LAS VEGAS – Has Rick Perry done Mitt Romney a favor?

Those who make book in this town wouldn’t say so. The former Massachusetts governor’s status as the titular front-runner in the race for the Republican presidential nomination has been undone by the brash Texas governor.

But Perry’s sudden surge to the top of polls has brought an unexpected gift to his rival: It has, by unburdening Romney of his head-of-the-pack status, released him from the tedious and timid campaign he was running. Relieved of the high expectations, Romney is free to take sides unapologetically in a battle over whether the Republican Party will reclaim its mainstream traditions or remain a protest movement.

The first signs are encouraging. As Romney rolled out his economic plan in North Las Vegas on Tuesday, he solidly rejected the slash-and-burn economics of the tea party in favor of a Chamber of Commerce wish list.

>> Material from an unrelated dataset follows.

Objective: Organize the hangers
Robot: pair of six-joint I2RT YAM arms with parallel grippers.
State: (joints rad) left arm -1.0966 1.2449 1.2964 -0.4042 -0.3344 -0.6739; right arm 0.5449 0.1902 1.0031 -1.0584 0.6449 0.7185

First, he named an economic team led by the very picture of the establishment: two former lawmakers who have become Washington fixtures and two former Bush administration economists, one the dean of Columbia Business School and the other a Harvard economist who praises the influence of John Maynard Keynes – the bete noire of the tea party.

Romney’s programs – a 59-point plan encased in a 160-page booklet of the sort he once produced as a management consultant – are similarly old school: Cut corporate taxes, encourage energy development and free-trade agreements, and admit more skilled foreign workers. His proposed up-front spending cuts? All of $20billion – a pittance by tea party standards. He would cap federal spending at a level well above those that conservatives demanded, and he would keep in place current taxes on interest, dividends and capital gains for the wealthy.

The usually awkward Romney seemed in his element as he delivered his speech, even if he was wearing a yacht-club blue blazer and tan gabardines on the floor of a truck repair shop. He used only a page of handwritten notes for his half-hour talk, and he eschewed anti-government rhetoric in favor of boardroom competence. “Look, this is a business plan for the American economy,” he said. “If we want to create jobs, we’ve got to have the best business plan in the world.”

This hardly makes Romney a liberal, or even the moderate he once was. As he again defended his curious formulation that “corporations are people,” he sounded almost plutocratic. But it at least shows that the man who had been a frightened front-runner is now willing to state more boldly what his candidacy is about: the corporate establishment’s answer to Perry’s angry populism. Call it the soft courage of low expectations.

Twice over the weekend, Romney took his campaign to the hostile terrain of the tea party, but, to his credit, he didn’t try to flatter his audience. At Sen. Jim DeMint’s gathering in South Carolina, he defended the need for new financial regulations after the economic collapse. He resisted the idea of a federal right-to-work law. He told the tea partiers that he would not defy the Supreme Court on abortion, and he vigorously defended “Romneycare.”

The day before, a similar performance at a gathering of the Tea Party Express in New Hampshire earned Romney a valuable headline – “Mitt Romney doesn’t pander to New Hampshire tea partiers” – atop Ben Smith’s Politico article.

Romney originally hoped he could tiptoe to the nomination while his rivals carved each other up. But the failure of this terminally cautious strategy could be a blessing. Until now, Romney’s message was that he really, really wanted to be president. Now, his message is more compelling: Will Republicans choose the cool corporatism of Romney or a guy who talks about secession and treason? Romney’s PowerPoint presentations – or a guy who likens gay people to alcoholics?

The two candidates’ approaches to economics are illustrative. Perry has no plan, other than this bit of bluster he produced last week: “No. 1 is don’t spend all the money – you can figure out what that means. You won’t have stimulus programs under a Perry presidency.”

Romney, by contrast, offers a painful level of detail, such as action item 39, “utilize long-term, apolitical funding mechanisms like ARPA-E for basic research.”

“This is the result of practical work,” Romney told his supporters at the truck-repair facility. “It’s a practical plan.”

Practical! The very word is anathema to the tea party.